--- YOUR TASK ---
Every line below that has the string "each" needs to be copied.

--- DATA ---
____

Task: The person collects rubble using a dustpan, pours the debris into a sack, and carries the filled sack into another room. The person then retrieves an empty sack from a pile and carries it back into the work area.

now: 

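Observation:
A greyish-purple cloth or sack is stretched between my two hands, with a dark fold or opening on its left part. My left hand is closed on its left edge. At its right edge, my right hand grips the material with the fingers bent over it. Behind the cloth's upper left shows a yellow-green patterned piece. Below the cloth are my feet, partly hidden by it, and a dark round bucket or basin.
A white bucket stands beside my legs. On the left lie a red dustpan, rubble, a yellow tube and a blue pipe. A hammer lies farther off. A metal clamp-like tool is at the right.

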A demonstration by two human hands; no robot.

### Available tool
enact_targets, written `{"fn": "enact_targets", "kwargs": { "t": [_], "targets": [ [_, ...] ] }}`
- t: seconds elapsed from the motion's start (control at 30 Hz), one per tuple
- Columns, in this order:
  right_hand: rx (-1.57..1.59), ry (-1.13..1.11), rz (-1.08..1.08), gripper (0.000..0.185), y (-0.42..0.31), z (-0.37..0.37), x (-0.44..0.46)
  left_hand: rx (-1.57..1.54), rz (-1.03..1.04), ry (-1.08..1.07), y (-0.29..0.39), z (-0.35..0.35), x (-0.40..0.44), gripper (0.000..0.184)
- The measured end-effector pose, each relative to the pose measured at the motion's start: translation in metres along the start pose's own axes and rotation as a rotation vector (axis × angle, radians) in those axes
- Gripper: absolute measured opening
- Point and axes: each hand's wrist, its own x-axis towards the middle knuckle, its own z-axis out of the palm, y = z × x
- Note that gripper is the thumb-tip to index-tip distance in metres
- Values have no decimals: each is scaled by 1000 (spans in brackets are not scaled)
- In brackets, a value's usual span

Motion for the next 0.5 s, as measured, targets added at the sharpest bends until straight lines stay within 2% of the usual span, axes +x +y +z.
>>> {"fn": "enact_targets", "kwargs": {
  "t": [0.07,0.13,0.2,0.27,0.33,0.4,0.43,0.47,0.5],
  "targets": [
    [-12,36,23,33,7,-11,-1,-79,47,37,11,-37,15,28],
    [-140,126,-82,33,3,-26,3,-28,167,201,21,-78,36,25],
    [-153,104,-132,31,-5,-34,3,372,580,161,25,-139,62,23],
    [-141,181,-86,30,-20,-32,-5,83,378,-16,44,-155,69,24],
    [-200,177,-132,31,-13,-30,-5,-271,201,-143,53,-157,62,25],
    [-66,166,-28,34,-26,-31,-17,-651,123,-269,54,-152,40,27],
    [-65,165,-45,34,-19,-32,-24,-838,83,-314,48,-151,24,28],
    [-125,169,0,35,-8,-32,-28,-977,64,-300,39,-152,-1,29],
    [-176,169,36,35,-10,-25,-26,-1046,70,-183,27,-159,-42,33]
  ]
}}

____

--- ANSWER FOR THE TASK ---
- The measured end-effector pose, each relative to the pose measured at the motion's start: translation in metres along the start pose's own axes and rotation as a rotation vector (axis × angle, radians) in those axes
- Point and axes: each hand's wrist, its own x-axis towards the middle knuckle, its own z-axis out of the palm, y = z × x
- Values have no decimals: each is scaled by 1000 (spans in brackets are not scaled)

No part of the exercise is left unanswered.